Founded in 1999 following its spin-off from Siemens, the German group has established itself as a leader in power semiconductors, the components used to manage and convert electricity in electric vehicles, data centers and industrial infrastructure.
Unlike Nvidia and AMD, Infineon does not sell the chips that train AI models. Its role is less visible but just as strategic.
Automotive Electrification
Infineon has long benefited from the rise of electric vehicles (EVs) and energy infrastructure. In an electric car, semiconductor requirements are significantly higher than in a conventional internal combustion engine vehicle. Every function requires power chips (battery management, motors, charging, etc.).
Automotive still accounts for over 50% of the group's revenue, making it sensitive to the slowdown in the EV market.
However, beyond volumes, the semiconductor value per vehicle continues to increase. With the rise of "Software Defined Vehicles", electronic functions (driver assistance, software updates) are playing an increasingly important role. Furthermore, Infineon dominates the automotive microcontroller (MCU) market, with a global market share of about 36%.
Indirect Exposure to AI
Infineon does not participate directly in the GPU (Graphics Processing Units) race that is driving Nvidia's valuation to new heights. Nevertheless, the boom in artificial intelligence still represents a significant opportunity.
The explosion of AI-dedicated data centers is transforming electricity needs. These requirements are growing much faster than power supply capacities, causing a surge in demand for those capable of converting, distributing and optimizing energy.
This is precisely where Infineon comes in; its power semiconductors improve the energy efficiency of infrastructure.
This evolution is shifting the group's market perception. Infineon is now seen as a player exposed to data centers and AI, after long being judged as over-dependent on the automotive cycle.
In its quarterly publication, Infineon raised its annual targets following a 6% increase in quarterly revenue. The group cited "very strong demand" for its power solutions destined for AI-related data centers.
A Demanding Valuation
On the stock market, the share price already reflects part of these expectations. With a 2026e P/E of 45.7x and 28.8x for 2027, Infineon remains expensive. This is also the case for its European competitor STMicroelectronics, whose 2026e P/E exceeds 50x.
However, these multiples must be put into perspective, as they are explained by cycles. Infineon is emerging from two years of massive destocking in the automotive and industrial sectors. In this industry, valuations often tend to rise when profits hit cyclical lows.
However, the market seems to be looking beyond a simple cyclical rebound. Investors are increasingly valuing Infineon's exposure to data center energy infrastructure and the rise of AI, which are perceived as more structural growth drivers. The group now forecasts about €1.5bn in revenue related to AI data centers for FY 2026, before a further acceleration expected in 2027.

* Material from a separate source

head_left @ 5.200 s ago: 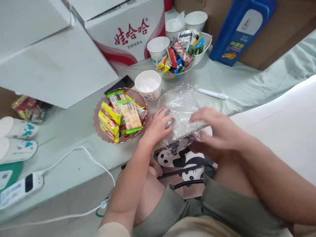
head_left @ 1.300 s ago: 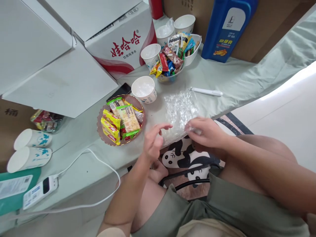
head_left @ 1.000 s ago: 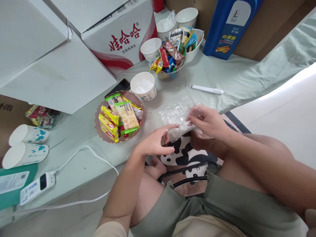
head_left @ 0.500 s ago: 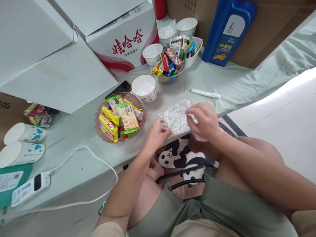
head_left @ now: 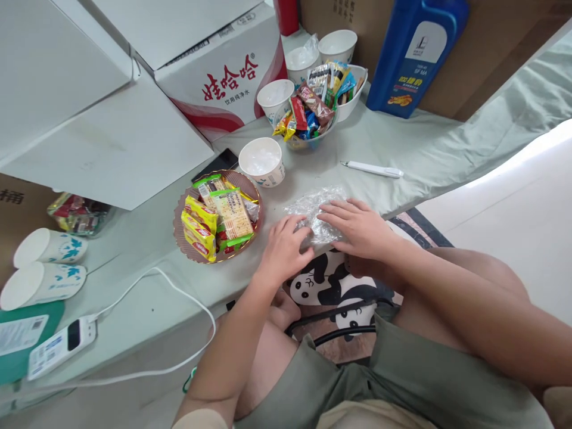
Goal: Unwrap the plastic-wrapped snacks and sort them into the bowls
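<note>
A crinkled sheet of clear bubble wrap (head_left: pixel 319 205) lies at the front edge of the cloth-covered table. On its left part rests my left hand (head_left: pixel 287 247), fingers bent and apart. My right hand (head_left: pixel 360 229) lies over the right part with its fingers stretched out. Both palms face down, and neither hand grips the sheet. Just behind the sheet is a white utility knife (head_left: pixel 373 169). To the left stands a paper cup (head_left: pixel 261 162) with clear plastic inside, and a brown scalloped plate (head_left: pixel 179 233) bearing wrapped biscuits.
Behind are a bowl of wrapped snacks (head_left: pixel 313 142), more paper cups, a white carton (head_left: pixel 241 77) and a blue jug (head_left: pixel 409 71). A black phone (head_left: pixel 226 161) lies behind the plate. At left are two paper cups and a white power bank (head_left: pixel 62 348) with a cable.
My right hand has come down from above onto the bubble wrap, its fingers now straightened. My left hand has gone from pinching the near left edge to lying spread on the sheet.
</note>
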A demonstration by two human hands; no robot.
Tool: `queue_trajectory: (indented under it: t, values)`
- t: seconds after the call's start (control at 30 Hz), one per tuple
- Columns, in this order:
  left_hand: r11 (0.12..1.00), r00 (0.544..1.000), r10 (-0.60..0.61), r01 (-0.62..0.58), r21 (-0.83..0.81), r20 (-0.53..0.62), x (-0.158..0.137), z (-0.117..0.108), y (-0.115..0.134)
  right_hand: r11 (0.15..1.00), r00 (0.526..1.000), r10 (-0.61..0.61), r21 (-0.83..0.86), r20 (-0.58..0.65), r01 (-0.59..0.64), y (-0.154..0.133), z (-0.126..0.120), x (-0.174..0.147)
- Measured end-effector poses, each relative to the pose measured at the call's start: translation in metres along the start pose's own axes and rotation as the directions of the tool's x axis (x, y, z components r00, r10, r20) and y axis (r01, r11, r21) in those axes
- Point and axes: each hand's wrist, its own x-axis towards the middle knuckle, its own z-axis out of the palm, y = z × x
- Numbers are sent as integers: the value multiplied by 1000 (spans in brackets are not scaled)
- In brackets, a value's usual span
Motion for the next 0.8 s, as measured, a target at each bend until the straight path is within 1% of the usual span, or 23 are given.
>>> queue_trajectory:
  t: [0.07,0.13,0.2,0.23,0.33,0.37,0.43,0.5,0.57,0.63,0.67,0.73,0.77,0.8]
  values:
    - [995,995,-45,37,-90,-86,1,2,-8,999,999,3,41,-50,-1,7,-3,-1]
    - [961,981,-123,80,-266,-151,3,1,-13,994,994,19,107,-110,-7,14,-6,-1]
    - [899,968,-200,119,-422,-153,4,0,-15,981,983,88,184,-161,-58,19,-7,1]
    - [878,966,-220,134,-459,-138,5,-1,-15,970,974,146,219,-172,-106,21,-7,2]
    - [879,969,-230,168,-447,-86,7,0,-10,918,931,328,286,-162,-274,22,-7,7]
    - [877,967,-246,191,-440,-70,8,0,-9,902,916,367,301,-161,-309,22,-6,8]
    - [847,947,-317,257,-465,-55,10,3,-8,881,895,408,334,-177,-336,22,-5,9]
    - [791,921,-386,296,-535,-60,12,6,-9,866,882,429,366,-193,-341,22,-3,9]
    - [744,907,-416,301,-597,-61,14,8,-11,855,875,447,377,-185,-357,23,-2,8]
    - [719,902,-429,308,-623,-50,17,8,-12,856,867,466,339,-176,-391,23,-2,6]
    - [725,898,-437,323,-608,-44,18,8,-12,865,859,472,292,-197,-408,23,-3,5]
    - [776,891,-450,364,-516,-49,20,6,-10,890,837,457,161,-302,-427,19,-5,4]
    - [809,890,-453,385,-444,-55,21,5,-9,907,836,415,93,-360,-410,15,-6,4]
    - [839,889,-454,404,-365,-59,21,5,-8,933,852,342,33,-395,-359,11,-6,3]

Despite these announcements, the market remains demanding. Investors continue to monitor margin pressure, as well as the persistent weakness in the electric vehicle market.
A Discreet Winner
Infineon does not capture the market's imagination in such a way as the American AI stars. However, behind the euphoria surrounding GPUs, the German group is positioning itself at the heart of the global electrification revolution. Europeans also need to produce champions, and Infineon is one of them. The stock's 60% YTD increase indeed reflects this.